Sogar Lachs- und Froschleder werden verarbeitet
Der Tragkomfort der Schuhe ist ausgezeichnet, denn die erhältlichen Grössen sind nicht nur wie üblich auf die Fusslänge, sondern auch auf sieben verschiedene Fussbreiten von A bis G abgestimmt. Auf Wunsch ist jedes Modell in diversen Farbschattierungen und mit unterschiedlich dicken Leder- oder Gummisohlen erhältlich, der Kunde kann sich somit seinen idealen Schuh «made to order» anfertigen lassen.
|
Seit einem Jahr bietet Edward Green mit grossem Erfolg nebst «made to order» auch «made to measure» oder «bespoke», wie der Fachausdruck für massgeschneiderte Schuhe lautet, an. Tony Gaziano persönlich ist für diesen Service verantwortlich, wo für 3500 bis 5000 Franken pro Paar dem Kunden jeder auch noch so extravagante Spezialwunsch erfüllt wird und die Materialliste von Krokodil über Haifisch und japanischen Rochen bis hin zu irischem Lachs- und Froschleder reicht. «Schon unsere Ready-to-wear-Kollektion ist zu 90 Prozent handgefertigt, und viele Designs sind von massgeschneiderten Schuhen im Stil der Zwanziger- und Dreissigerjahre inspiriert», erklärt Gaziano. «Unser Bespoke-Service ist deshalb einfach eine Ergänzung für diejenigen, die einen besonders ausgefallenen Geschmack haben und ein von Meisterschuhmachern gänzlich handgefertigtes Unikat besitzen wollen. Für mich ist diese Arbeit eine sehr interessante Herausforderung, weil ich mit Materialien und Formen experimentieren kann und weil mich die zwischenmenschliche Interaktion mit meinen Kunden fasziniert.» Die Mehrheit dieser Kundschaft kommt aus den USA und aus Japan, wobei die Letzteren nicht immer einfach zu befriedigen sind. «Japaner haben sehr kurze, breite und fleischige Füsse, und dennoch wählen die meisten sehr schmale, spitze Schuhdesigns, was oft anatomisch einfach nicht möglich ist. Manche bestehen entgegen meinem Rat darauf und zwängen sich nachher in Schuhe, die viel zu eng für sie sind. Anscheinend haben Japaner eine viel höhere Schmerztoleranz als wir Europäer.» Manche Kunden ordern gleich ein halbes Dutzend Paar Massschuhe und überlassen ihm das Design, andere wiederum sparen jahrelang für ein einziges Paar und wissen ganz genau, was sie wollen. «Mir macht beides Spass, denn im Gegensatz zu den alten etablierten Massschuhmachern habe ich noch immer die Ambition und die Neugier, meine Designs weiterzuentwickeln und Neues auszuprobieren. Genau deshalb kommen viele erfahrene Kunden zu mir.»
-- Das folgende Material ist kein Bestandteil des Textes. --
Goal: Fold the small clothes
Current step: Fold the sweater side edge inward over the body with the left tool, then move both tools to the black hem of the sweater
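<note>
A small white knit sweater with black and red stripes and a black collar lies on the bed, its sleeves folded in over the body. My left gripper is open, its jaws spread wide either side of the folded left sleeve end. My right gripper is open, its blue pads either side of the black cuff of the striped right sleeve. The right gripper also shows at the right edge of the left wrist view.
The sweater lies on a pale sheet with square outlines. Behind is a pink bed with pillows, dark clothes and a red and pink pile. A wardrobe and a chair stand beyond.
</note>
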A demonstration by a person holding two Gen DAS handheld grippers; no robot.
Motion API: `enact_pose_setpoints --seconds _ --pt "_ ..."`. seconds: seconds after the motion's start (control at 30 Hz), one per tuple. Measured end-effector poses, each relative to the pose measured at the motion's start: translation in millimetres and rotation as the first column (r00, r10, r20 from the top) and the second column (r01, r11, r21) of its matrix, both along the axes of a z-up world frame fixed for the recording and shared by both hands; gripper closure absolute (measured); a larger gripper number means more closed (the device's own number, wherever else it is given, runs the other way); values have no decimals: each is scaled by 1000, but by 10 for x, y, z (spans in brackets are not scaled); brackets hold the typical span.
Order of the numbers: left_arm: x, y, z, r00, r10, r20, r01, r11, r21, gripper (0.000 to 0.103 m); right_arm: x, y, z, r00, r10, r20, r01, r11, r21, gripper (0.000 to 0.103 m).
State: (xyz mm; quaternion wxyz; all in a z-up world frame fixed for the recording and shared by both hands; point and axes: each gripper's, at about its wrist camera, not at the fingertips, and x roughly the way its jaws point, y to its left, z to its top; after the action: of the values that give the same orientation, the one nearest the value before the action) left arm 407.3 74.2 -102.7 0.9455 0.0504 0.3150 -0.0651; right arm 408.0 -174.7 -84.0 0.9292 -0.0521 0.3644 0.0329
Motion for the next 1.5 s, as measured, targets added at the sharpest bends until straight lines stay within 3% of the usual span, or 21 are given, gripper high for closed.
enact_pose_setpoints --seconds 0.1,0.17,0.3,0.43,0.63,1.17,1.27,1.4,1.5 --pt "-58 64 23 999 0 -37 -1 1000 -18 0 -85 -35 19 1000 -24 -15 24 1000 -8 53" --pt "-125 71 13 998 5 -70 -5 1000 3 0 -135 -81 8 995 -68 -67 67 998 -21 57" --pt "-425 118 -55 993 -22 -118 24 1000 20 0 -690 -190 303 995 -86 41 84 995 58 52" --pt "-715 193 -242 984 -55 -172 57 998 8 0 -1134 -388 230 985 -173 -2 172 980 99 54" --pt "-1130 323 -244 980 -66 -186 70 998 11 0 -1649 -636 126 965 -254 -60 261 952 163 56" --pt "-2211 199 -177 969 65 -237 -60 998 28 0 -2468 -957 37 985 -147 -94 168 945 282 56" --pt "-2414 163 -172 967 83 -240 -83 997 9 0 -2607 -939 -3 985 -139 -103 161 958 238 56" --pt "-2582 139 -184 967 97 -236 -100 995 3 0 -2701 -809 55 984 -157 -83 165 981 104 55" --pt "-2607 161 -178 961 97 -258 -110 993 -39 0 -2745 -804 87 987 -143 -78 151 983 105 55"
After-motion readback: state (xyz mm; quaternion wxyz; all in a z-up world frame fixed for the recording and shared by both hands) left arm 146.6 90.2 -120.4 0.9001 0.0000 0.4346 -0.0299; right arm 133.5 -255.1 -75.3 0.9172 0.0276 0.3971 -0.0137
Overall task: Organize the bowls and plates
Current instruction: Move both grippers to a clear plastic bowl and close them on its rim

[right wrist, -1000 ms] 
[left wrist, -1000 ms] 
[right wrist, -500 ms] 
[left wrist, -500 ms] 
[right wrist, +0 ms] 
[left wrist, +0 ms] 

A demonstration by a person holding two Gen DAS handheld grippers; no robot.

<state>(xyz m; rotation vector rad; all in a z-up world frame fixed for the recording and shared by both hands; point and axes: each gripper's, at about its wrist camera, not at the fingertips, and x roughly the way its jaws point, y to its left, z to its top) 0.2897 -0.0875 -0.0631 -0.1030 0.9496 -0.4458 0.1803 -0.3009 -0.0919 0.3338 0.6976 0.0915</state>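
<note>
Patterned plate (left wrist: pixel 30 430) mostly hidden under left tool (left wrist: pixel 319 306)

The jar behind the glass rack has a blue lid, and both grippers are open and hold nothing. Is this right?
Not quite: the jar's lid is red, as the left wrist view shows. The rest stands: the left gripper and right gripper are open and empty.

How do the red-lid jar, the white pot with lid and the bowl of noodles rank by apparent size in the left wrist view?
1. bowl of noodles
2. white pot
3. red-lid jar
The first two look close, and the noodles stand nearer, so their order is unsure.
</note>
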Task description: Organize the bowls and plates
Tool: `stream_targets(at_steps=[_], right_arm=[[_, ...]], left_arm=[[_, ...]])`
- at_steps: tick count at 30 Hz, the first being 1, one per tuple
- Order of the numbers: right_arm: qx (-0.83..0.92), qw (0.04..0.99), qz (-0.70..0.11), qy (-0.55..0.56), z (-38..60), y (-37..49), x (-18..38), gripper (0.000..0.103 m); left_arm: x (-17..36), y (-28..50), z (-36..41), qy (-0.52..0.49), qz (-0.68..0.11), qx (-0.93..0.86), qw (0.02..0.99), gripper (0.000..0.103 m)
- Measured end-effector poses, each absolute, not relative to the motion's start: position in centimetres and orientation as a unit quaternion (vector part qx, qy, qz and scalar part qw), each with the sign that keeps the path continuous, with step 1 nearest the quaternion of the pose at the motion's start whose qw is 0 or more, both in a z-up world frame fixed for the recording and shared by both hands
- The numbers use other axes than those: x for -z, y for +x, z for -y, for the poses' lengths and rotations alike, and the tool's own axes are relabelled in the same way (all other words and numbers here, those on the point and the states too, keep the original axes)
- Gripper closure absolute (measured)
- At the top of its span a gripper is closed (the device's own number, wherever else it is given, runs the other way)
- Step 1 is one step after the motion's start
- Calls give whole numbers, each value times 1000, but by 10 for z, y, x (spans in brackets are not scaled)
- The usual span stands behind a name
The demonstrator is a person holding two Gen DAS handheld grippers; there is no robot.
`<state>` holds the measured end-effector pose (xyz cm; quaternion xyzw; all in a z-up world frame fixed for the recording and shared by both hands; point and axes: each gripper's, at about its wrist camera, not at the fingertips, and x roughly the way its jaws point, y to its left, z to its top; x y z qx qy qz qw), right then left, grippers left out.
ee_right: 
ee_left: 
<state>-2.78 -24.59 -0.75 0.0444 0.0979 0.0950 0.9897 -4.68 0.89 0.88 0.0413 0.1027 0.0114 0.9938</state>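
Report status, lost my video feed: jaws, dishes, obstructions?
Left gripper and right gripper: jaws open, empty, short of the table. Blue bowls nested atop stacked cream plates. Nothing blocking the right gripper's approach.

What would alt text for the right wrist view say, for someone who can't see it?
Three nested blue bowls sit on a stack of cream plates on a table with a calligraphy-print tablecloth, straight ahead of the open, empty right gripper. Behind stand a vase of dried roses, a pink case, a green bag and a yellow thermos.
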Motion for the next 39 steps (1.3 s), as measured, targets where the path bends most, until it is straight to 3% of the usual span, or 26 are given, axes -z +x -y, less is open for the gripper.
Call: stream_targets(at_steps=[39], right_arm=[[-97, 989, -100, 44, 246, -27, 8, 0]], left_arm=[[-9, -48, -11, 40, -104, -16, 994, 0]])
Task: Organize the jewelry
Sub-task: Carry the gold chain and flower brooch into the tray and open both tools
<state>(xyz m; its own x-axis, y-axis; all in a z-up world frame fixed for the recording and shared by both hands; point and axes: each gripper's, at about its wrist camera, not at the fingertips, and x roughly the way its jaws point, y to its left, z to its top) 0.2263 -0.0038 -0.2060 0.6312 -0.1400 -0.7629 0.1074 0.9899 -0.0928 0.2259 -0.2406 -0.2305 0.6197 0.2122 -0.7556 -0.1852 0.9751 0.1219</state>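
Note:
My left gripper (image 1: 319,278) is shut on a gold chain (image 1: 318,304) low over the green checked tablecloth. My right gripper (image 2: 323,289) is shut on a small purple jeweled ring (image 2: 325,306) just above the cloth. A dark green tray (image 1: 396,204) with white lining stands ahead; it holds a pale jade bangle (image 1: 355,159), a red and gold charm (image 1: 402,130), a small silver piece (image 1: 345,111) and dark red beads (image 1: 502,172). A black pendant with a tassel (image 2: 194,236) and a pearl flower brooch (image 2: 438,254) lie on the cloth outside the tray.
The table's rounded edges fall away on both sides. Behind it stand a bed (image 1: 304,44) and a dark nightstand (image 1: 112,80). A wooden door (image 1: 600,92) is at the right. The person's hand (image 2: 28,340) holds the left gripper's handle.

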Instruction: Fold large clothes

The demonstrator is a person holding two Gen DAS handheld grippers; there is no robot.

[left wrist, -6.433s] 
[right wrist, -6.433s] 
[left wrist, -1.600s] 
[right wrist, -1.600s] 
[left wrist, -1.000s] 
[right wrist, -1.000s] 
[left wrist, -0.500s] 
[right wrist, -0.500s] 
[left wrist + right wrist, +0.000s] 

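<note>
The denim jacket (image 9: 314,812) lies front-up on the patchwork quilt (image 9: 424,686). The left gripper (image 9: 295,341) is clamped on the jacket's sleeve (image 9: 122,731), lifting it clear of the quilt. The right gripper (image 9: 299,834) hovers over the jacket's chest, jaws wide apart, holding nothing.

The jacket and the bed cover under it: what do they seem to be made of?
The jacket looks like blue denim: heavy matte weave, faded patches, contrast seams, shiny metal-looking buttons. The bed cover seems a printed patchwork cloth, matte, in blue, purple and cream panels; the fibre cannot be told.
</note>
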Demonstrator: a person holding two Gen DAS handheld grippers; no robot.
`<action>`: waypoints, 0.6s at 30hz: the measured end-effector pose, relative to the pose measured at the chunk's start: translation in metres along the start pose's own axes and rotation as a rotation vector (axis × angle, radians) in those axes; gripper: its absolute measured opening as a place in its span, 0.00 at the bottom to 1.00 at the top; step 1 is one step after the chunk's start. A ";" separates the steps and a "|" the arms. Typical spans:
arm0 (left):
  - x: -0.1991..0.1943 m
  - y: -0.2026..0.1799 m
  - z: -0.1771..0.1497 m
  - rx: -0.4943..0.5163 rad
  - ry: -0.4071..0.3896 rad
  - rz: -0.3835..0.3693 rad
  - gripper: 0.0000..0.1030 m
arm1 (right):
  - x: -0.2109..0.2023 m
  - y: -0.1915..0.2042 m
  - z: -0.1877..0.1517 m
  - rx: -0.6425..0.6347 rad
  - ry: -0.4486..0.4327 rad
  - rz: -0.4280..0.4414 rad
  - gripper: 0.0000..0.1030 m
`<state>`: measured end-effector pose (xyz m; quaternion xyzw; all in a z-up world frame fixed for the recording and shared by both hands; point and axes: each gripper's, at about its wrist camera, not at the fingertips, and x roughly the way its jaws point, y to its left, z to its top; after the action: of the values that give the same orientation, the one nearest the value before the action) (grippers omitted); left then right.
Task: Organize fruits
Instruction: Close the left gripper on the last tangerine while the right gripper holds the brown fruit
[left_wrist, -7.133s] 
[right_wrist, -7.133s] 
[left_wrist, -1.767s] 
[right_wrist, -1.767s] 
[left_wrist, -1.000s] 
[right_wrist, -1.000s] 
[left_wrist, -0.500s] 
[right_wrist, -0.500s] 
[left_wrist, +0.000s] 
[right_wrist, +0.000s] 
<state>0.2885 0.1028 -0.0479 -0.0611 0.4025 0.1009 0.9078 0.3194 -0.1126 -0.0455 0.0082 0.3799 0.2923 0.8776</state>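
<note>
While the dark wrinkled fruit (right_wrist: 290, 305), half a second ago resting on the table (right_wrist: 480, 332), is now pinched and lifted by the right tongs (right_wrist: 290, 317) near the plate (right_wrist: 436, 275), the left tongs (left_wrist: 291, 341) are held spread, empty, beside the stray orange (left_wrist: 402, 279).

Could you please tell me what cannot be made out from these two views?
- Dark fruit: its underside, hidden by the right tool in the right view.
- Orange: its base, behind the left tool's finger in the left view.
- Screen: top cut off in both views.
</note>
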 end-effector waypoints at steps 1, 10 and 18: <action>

Muss man als erfolgreicher Schuhdesigner Schuhfetischist sein? Tony Gaziano verneint lachend. «Ich liebe meine Arbeit und ich habe eine Leidenschaft für Schuhe, doch das hat mit Handwerk und nicht mit Fetischismus zu tun. Manchmal sehe ich gewisse ganz aufgeregte Kunden und würde am liebsten sagen: Komm, es ist zwar ein sehr schöner Schuh, aber letztlich ist es doch bloss ein Schuh!»
Jann Schwarz lebt als freier Autor in England und in der Schweiz.